More stronger, there exists infinitely prime $p$ such that set $X$ has at least $\tfrac{2p-1}{3}$ elements. I will prove this stronger version. Note that for any $x \not\equiv y \pmod{p}$ then $x^3+x \equiv y^3+y \pmod{p} \iff p \mid x^2+xy+y^2+1$ or $p \mid (2y+x)^2+3x^2+4$. This means for each $x$: If $\left( \tfrac{-3x^2-4}{p} \right)=-1$ then there doesn't exist $y \not\equiv x$ such that $p \mid x^2+xy+y^2+1$ or $x^3+x \equiv y^3+y \pmod{p}$. If $\left( \tfrac{-3x^2-4}{p} \right)=1$ then there exists two values of $x_1 \not\equiv x_2 \not\equiv x$ such that $x^3+x \equiv x_1^3+x_1 \equiv x_2^3+x_2 \pmod{p}$. These three values are distinct if and only if $p \nmid 3x^2+4$ and $p \nmid x^2+1$. From this, we will pick $p$ such that $p \nmid 3x^2+4$ or $\left( \tfrac{-3}{p} \right)=-1$ or $p \equiv 5 \pmod{6}$ and $p \nmid x^2+1$ or $p \equiv 3 \pmod{4}$. Now, from this well-known lemma we find $$\sum_{i=1}^{p-1} \left( \frac{-3x^2-4}{p} \right)= - \left( \frac{-3}{p} \right)=1,$$which implies there are $\tfrac{p+1}{2}$ values of $x$ such that $-3x^2-4$ is quadratic residue modulo $p$ and $\tfrac{p-1}{2}$ values of $x$ such that $-3x^2-4$ is quadratic non-residue modulo $p$. Thus, for $p \equiv 11 \pmod{24}$, there are exactly $\frac{p-1}{2}+\frac 13 \cdot \frac{p+1}{2}=\frac{2p-1}{3}$ elements in set $X$.

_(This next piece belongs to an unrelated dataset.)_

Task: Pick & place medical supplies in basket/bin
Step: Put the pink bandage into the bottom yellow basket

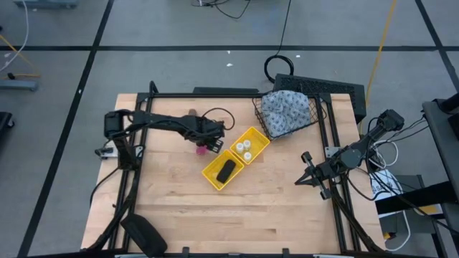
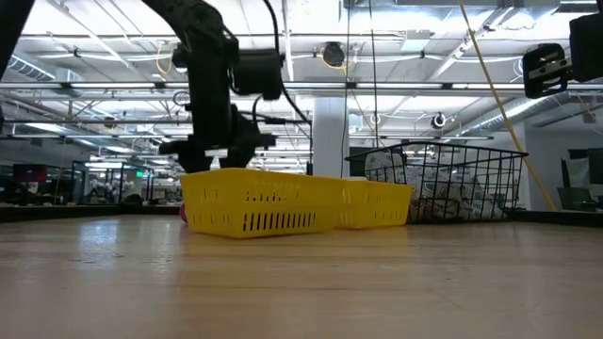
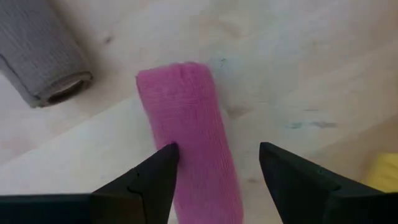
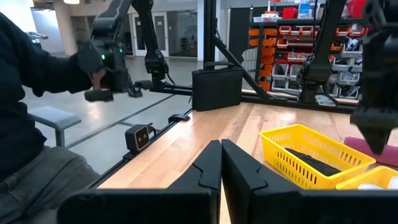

I will show that for $p\equiv_3 1$ we can achieve $\frac{q+3}{2}$ numbers in the set. As $3\mid p-1$ polynomial $X^3-1$ has exactly 3 roots in $\mathbb{F}_p$,namely let those be $1,\omega_1,\omega_2$ but we will be truly interested in last two.Lets determine the number of ordered pairs $(x,y)$ so that $x\not =y$.Notice that $x^3+x=y^3+y$ (we work in $\mathbb{F}_p$ from this point onwards) implies $x^2+xy+y^2=-1$ i.e: $$(x-\omega_1y)(x-\omega_2y)=-1$$Let $u:=x-\omega_1y,v:=x-\omega_2y$ which determines $y=\frac{u-v}{\omega_2-\omega_1},x=\frac{u\omega_2-v\omega_1}{\omega_2-\omega_1}$ where we don't have to worry for $\omega_2=\omega_1$ as $x^3-1$ has no double roots.So by previous if we select $u$ on $p-1$ ways $v$ is already determined which leads to $p-1$ pairs.However we counted: $(x,y)$ and $(y,x)$ as different pairs as well as $(x,x)$.First to deal with the $(x,x)$ thing,equation $3x^2=-1$ has two solutions as by our selection we have $\left(\frac{-3}{p}\right)=1$ so that settles it.As for the other point notice that the pair $(u',v')=\left(\frac{u(1-\omega_2\omega_1)-v(1-\omega^2_1)}{\omega_2-\omega_1},\frac{u(1-\omega^2_2)+v(\omega_2\omega_1-1)}{\omega_2-\omega_1}\right)$ maps the same pair $(x,y)$ and is bijectively mapped from $(u,v)$.Hence by everything above the number of solutions is $\frac{p-3}{2}$. Now form a graph where $G(V,E)$ where the vertices are elements are numbers from $\mathbb{F}_{p}$ and the edge between 2 numbers exists iff $P(x)=P(y)$.We're interested in number of connected components of $G$.At the beginning there are $p$ of the, adding an edge decreases the number of components by at most $1$.This implies that after adding $\frac{p-3}{2}$ edges the number of components is at least $\frac{p+3}{2}$.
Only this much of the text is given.